ASSIGNMENT:
Quote exactly and only this range of lines in the data below: the line that holds "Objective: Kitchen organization" to the line that holds "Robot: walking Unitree", both included.

INFORMATION PROVIDED:
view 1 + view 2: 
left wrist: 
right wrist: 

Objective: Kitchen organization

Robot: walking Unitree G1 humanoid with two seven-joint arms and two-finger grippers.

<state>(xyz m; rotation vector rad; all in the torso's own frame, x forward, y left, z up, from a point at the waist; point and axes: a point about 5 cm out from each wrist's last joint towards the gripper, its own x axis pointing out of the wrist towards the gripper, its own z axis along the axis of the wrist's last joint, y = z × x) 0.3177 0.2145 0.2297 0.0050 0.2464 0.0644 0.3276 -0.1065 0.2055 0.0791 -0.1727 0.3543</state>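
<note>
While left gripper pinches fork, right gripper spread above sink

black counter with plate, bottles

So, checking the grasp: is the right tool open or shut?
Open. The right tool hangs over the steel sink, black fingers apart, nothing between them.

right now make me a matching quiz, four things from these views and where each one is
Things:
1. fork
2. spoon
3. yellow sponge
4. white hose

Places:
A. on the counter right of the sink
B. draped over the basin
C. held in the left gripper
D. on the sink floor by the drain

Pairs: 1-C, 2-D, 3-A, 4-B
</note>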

RESPONSE FOR THIS EXERCISE:
Objective: Kitchen organization

Robot: walking Unitree G1 humanoid with two seven-joint arms and two-finger grippers.

The output is finished.